39. I have therefore considered whether it should be remade in the Upper Tribunal or remitted to the FtT for a further hearing. In reaching that decision I have given careful consideration to the Joint Practice Statement of the First-tier Tribunal and Upper Tribunal concerning the disposal of appeals in this Tribunal.

"[7.2] The Upper Tribunal is likely on each such occasion to proceed to re-make the decision, instead of remitting the case to the First-tier Tribunal, unless the Upper Tribunal is satisfied that:-
(a) the effect of the error has been to deprive a party before the First-tier Tribunal of a fair hearing or other opportunity for that party's case to be put to and considered by the First-tier Tribunal; or
(b) the nature or extent of any judicial fact finding which is necessary in order for the decision in the appeal to be re-made is such that, having regard to the overriding objective in rule 2, it is appropriate to remit the case to the First-tier Tribunal."

40. Both advocates agree that the venue for hearing the appeal should be the FtT. I have carefully considered the submissions of the advocates and have done so in the light of the practice statement recited. It will be necessary for the appellants to give evidence and to deal with the evidential issues, and therefore further fact-finding will be necessary alongside the analysis of risk on return in the light of the relevant country evidence, and the documentation and in my judgement the best course and consistent with the overriding objective is for it to be remitted to the FTT for a hearing. It is not necessary for me to set out any further directions, but it is agreed between the parties that a Case Management Review Hearing should take place before the First-tier Tribunal. I also record that it is not necessary to provide copies of the earlier 2 bundles which remain on the file. Any updating evidence can be placed in a supplementary bundle.

Notice of Decision

The decision of the First-tier Tribunal did involve the making of an error on a point of law and therefore the decision is set aside and remitted to the FtT for a hearing.

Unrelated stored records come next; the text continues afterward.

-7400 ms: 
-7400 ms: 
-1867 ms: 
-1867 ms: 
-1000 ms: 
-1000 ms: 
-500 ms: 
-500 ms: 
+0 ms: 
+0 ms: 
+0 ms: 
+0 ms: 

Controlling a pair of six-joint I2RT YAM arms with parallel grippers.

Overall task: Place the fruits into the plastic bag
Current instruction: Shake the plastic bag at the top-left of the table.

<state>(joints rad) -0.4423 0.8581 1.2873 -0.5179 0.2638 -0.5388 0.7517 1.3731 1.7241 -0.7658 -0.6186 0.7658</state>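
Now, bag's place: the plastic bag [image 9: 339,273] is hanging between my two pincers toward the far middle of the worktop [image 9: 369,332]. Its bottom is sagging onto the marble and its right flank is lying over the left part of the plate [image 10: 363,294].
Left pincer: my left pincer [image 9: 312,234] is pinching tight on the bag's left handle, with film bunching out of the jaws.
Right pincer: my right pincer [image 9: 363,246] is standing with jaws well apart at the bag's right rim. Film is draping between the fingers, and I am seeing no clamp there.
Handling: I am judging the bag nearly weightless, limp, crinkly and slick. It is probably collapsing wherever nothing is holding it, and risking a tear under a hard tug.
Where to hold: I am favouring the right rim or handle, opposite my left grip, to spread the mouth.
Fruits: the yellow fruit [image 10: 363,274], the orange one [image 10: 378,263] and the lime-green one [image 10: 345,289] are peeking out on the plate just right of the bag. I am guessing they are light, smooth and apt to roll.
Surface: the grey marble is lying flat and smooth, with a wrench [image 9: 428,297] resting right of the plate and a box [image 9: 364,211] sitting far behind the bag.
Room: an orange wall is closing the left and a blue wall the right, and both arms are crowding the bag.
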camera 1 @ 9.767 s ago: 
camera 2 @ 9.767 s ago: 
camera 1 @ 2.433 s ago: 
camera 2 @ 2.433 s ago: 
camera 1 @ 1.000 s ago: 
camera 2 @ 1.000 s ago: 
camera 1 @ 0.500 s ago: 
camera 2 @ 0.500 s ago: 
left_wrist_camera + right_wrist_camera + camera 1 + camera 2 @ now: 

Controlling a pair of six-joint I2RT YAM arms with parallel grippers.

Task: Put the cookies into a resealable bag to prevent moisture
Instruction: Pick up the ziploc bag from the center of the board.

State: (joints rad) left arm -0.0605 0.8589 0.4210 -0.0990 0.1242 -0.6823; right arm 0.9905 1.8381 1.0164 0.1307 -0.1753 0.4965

Direction Regarding Anonymity - Rule 14 of the Tribunal Procedure (Upper Tribunal) Rules 2008

Unless and until a Tribunal or court directs otherwise, the Appellants are granted anonymity. No report of these proceedings shall directly or indirectly identify them. This direction applies to, amongst others both to the Appellants and to the Respondent. Failure to comply with this direction could lead to contempt of court proceedings.